(Task goal):
Take the material below and extract the lines from the one with "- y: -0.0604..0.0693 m" through the one with "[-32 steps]", word for word, without pictures.

(Source data):

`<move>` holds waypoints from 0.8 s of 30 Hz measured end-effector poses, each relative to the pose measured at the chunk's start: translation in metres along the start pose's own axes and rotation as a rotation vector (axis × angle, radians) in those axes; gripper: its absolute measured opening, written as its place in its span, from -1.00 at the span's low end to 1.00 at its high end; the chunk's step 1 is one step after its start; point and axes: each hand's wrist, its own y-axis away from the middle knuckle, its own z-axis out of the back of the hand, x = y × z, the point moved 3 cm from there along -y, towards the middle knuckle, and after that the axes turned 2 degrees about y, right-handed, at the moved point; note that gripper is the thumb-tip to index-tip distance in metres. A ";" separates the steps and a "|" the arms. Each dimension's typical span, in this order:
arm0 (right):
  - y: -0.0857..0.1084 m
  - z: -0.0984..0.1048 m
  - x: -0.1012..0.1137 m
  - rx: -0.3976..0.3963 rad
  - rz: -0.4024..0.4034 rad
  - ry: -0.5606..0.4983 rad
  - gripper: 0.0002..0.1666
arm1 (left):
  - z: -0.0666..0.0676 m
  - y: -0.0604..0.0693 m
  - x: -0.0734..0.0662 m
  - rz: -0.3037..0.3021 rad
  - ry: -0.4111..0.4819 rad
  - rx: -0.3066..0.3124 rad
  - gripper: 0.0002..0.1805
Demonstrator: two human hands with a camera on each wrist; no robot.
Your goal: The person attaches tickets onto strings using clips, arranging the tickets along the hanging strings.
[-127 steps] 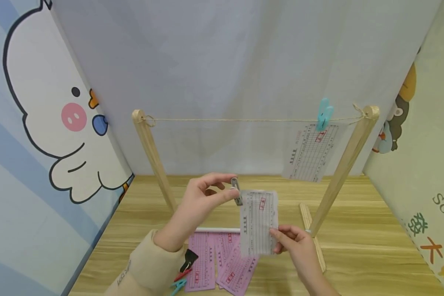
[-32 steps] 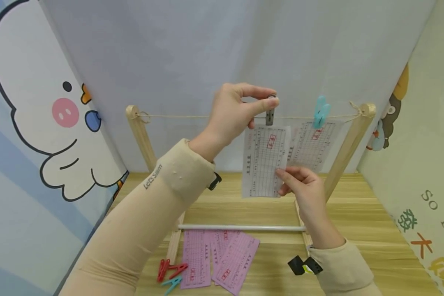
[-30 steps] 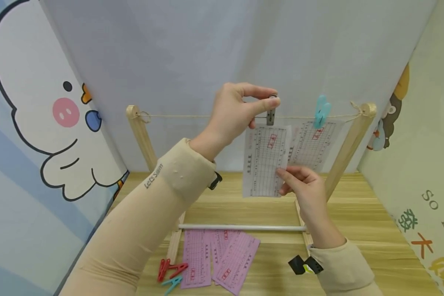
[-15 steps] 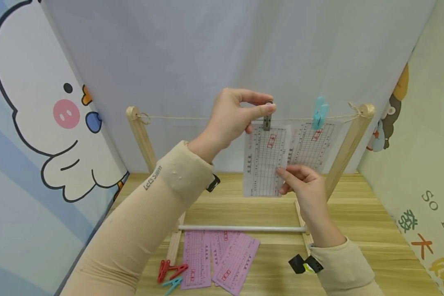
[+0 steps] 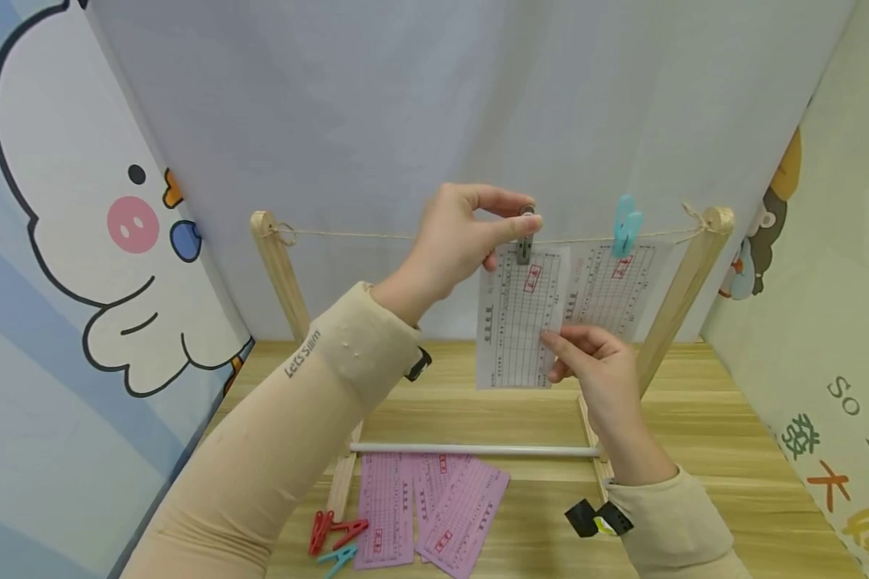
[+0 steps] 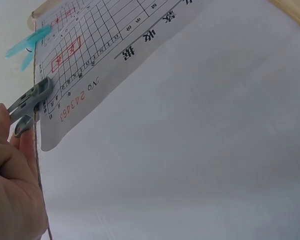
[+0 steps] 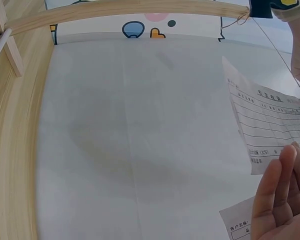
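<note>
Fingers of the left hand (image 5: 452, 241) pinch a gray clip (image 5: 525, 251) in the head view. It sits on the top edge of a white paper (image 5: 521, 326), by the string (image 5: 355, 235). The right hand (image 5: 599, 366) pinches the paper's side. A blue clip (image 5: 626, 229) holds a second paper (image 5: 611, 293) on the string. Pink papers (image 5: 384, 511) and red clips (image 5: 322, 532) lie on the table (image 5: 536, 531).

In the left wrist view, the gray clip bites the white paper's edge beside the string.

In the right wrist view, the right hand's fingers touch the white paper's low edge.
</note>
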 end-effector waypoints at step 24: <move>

(Reply to the exercise):
  - y: -0.0604..0.0693 m
  - x: -0.0734..0.0662 m
  - rz: -0.3037..0.3021 rad
  - ry: -0.4111..0.4819 rad
  - rx: -0.3066..0.3124 rad
  - gripper: 0.0002..0.1805
Demonstrator: two human hands with a camera on each wrist; no robot.
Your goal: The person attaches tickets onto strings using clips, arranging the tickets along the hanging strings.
[-127 steps] 
[-32 steps] 

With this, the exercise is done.